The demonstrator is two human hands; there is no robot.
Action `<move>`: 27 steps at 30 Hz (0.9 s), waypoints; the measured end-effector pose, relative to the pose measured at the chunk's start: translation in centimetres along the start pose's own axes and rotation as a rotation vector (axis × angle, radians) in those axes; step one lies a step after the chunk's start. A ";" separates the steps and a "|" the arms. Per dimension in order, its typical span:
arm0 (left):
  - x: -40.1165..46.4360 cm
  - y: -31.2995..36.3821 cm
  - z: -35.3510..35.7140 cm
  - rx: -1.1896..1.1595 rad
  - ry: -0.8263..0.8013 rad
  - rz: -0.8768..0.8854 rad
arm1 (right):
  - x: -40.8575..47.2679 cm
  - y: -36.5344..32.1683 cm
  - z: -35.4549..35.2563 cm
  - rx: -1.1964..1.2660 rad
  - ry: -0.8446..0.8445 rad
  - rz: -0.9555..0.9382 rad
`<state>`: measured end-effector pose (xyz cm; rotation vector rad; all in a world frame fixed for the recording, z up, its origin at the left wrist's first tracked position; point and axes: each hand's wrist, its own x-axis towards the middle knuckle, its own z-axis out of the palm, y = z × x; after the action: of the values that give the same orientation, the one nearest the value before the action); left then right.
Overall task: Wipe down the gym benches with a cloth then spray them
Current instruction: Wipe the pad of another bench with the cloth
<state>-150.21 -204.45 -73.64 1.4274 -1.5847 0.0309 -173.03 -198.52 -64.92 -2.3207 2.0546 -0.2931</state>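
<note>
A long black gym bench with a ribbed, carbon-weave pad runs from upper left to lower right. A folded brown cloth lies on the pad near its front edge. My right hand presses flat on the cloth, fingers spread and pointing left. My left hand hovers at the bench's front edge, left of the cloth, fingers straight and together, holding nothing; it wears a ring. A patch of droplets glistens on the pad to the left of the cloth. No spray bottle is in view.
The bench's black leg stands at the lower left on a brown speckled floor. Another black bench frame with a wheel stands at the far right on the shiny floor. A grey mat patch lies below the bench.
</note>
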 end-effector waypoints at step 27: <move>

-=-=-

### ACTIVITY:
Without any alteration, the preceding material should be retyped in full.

### TASK OUTPUT:
The demonstrator is two human hands; there is no robot.
Action `<move>`: 27 steps at 30 Hz (0.9 s), waypoints; the measured end-effector pose, relative to the pose measured at the chunk's start: translation in centimetres along the start pose's own axes and rotation as a rotation vector (axis × angle, radians) in those axes; step one lies a step after the chunk's start. A ";" separates the steps and a "|" the arms. Per dimension in order, its typical span:
arm0 (left):
  - x: -40.1165..46.4360 cm
  - y: -31.2995..36.3821 cm
  - z: -35.3510..35.7140 cm
  - rx: -1.1896..1.1595 rad
  - ry: -0.8263..0.8013 rad
  - rz: -0.8768..0.8854 rad
arm1 (right):
  - x: -40.8575..47.2679 cm
  - y: -36.5344..32.1683 cm
  - z: -35.4549..35.2563 cm
  - rx: -1.1964..1.2660 rad
  - ry: -0.8446..0.8445 rad
  - rz: -0.9555..0.9382 rad
`<state>`: measured end-effector pose (xyz cm; rotation vector rad; all in a world frame fixed for the recording, z up, its origin at the left wrist's first tracked position; point and axes: each hand's wrist, its own x-axis towards the middle knuckle, its own z-axis out of the palm, y = z × x; after the action: of the values that give the same orientation, the one nearest the value before the action); left then right.
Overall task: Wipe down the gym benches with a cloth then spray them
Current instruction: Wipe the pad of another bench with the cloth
<state>-150.21 -204.45 -73.64 1.4274 -1.5847 0.0309 -173.03 -198.52 -64.92 -2.3207 2.0546 -0.2931</state>
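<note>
A long black gym bench with a ribbed, carbon-weave pad runs from upper left to lower right. A folded brown cloth lies on the pad near its front edge. My right hand presses flat on the cloth, fingers spread and pointing left. My left hand hovers at the bench's front edge, left of the cloth, fingers straight and together, holding nothing; it wears a ring. A patch of droplets glistens on the pad to the left of the cloth. No spray bottle is in view.
The bench's black leg stands at the lower left on a brown speckled floor. Another black bench frame with a wheel stands at the far right on the shiny floor. A grey mat patch lies below the bench.
</note>
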 end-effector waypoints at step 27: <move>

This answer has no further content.